Hacker News new | past | comments | ask | show | jobs | submit login

According to this article [1], you plan to move Tumblr's backend onto WordPress. Considering that Tumblr's infra stores over 1 trillion distinct product objects, this would be one of the most technically ambitious migrations in history. Can you share any thoughts of how it will be approached? Will you be pruning/purging old content or inactive users?

[1] https://poststatus.com/automattic-has-purchased-tumblr/

That's an excellent question! I don't want to be so presumptuous as to define an exact approach before the technical exploration has started, besides saying it'll be done incrementally and in an easily revertable way to be invisible to users, just like the big datacenter migration Automattic just completed a few weeks ago.

At the point when we start this the Tumblr team will have been part of Automattic for the better part of a year if not more, so there will be a lot of learning and evolution of the products on both sides to make any migration easier.

I promise we'll write about it afterward for anyone who is curious.

    I don't want to be so presumptuous as to define 
    an exact approach before the technical exploration 
    has started
The same could be said of deciding such an absolutely massive migration is even beneficial/necessary in the first place, before a technical exploration! And yet apparently, that part has already been decided?

I am, of course, completely ignorant of how WP and Tumblr's infrastructure works. I'm not saying the migration would be a bad idea, technically or financially. Or good. Just honestly curious.

    I promise we'll write about it afterward for 
    anyone who is curious. 
Definitely looking forward to that. Best of luck. (That's not sarcasm. Honestly, best of luck!)

I've often decided on technical decisions with incomplete information. Here's an example of how it works (translated to this analogy):

1) You come up with a working (if expensive or otherwise imperfect) technical path 2) You define a half-dozen other potential (less expensive, more practical) paths 3) You announce the decision 4) You complete due diligence, and take the best path

There are other ways as well. Announcements and plans aren't binding; they occasionally change. You can make an announcement when you're 98% confident you'll do something. You can pivot if it doesn't work out. There are places this doesn't work (e.g. customer promises), but on something like an internal migration, this is a-okay.

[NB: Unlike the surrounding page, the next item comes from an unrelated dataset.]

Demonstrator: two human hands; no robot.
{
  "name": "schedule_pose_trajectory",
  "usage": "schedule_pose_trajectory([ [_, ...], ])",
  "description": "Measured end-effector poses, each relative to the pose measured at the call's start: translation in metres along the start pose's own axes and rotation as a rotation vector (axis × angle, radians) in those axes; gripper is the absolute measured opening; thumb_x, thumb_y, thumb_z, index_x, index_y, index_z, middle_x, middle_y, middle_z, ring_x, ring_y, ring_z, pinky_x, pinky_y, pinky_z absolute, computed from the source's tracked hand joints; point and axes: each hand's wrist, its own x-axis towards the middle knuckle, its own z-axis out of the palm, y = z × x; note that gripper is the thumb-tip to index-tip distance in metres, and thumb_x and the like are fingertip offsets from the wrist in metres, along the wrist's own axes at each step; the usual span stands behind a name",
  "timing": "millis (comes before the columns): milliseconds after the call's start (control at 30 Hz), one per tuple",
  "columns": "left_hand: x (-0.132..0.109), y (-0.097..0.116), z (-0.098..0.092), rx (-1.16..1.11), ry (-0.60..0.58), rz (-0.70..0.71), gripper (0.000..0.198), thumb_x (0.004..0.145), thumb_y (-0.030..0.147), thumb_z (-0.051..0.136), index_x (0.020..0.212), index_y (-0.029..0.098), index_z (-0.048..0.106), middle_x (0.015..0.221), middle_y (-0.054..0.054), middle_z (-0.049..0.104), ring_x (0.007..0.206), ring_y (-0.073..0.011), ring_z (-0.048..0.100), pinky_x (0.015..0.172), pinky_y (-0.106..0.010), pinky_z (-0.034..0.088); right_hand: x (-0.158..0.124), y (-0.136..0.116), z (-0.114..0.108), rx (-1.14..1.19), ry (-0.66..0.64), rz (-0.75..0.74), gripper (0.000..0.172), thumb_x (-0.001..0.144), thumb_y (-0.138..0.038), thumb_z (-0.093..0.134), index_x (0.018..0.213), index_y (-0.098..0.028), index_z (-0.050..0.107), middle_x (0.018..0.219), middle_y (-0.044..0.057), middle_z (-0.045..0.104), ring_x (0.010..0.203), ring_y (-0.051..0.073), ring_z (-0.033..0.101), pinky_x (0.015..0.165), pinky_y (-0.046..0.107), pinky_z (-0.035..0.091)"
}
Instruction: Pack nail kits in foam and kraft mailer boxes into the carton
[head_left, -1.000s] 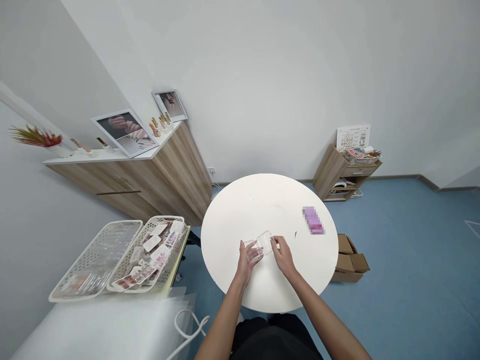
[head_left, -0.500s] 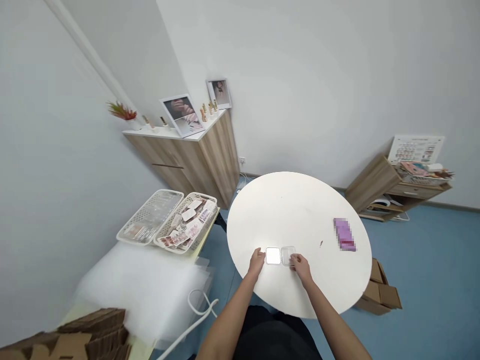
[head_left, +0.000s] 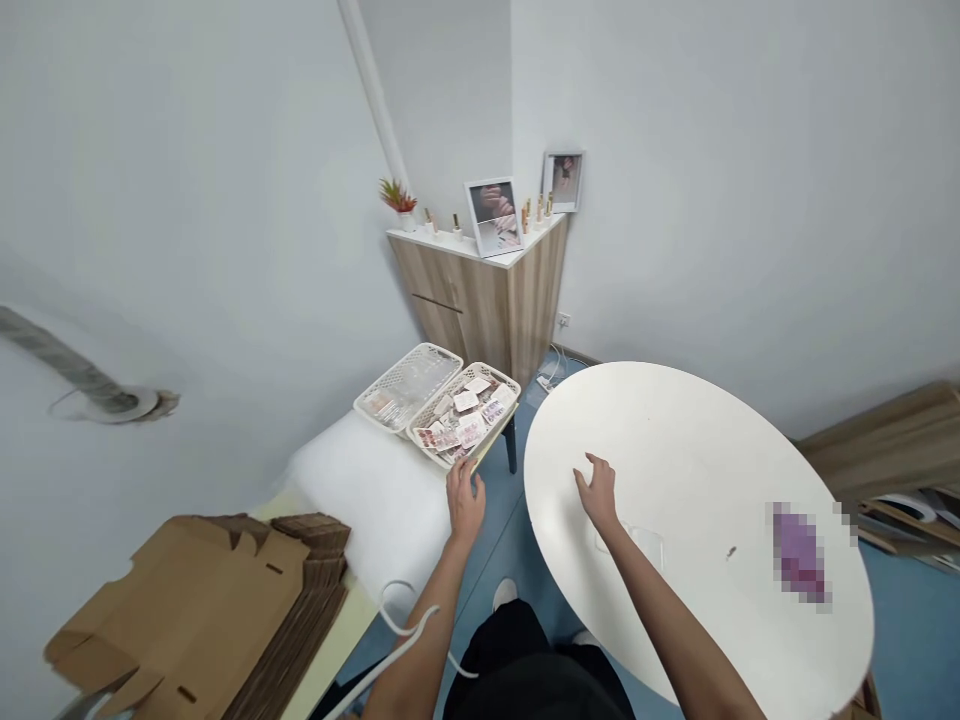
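As right hand [head_left: 598, 492] splays open beside clear box [head_left: 646, 547], left hand [head_left: 465, 505] half-curls, grip unclear.

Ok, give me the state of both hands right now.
Left hand: fingers curled; cannot tell whether it holds anything.
Right hand: open, fingers spread, holding nothing.

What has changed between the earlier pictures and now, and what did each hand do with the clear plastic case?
Both hands have let go of the clear plastic case, which now lies on the round white table. The left hand has moved off the table toward the white lattice basket. The right hand is spread on the table beyond the case. The pixelated purple item stayed where it was.
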Motion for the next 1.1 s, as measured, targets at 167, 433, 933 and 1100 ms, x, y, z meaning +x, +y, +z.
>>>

If "Wordpress" (which I reluctantly use for our corporate branding site and blog--very carefully managed and controlled) is a better architecture than what Tumblr is using now, what they have now must be truly awful! Wordpress really doesn't scale very well, and you can easily have massive security problems.

Among Tumblr users, the basic incompetence of @staff in constructing a functional website is legendary. I would not be surprised if the backend were far worse than you're supposing.

The funny thing is, the incompetence of @staff is the value proposition for Tumblr, as a user - because Tumblr's backend is a rickety tower of matchsticks and paste and the devs couldn't program themselves out of a wet paper bag, it means that they haven't been able to implement - for instance - algorithmic non-chronological timeline ordering, or competent data harvesting / robomarketing. And the comically broken search tools actually give a reasonable approximation of privacy for discussions. The user experience is firmly stuck in the mid-2000s, when social sites were for communities and discussions instead of data farming.

Don't get me wrong, Tumblr's user experience is also awful - search sucks, tags suck, moderation EXTRA sucks, the website's still overrun by pornographic spambots even after the Great Titty Purge - but any development team competent enough to make real improvements would also be one competent enough to squeeze out what makes Tumblr work.

Generally before a company buys another company, there is some amount of due diligence done beforehand, so I wouldn’t presume there hasn’t been a technical exploration.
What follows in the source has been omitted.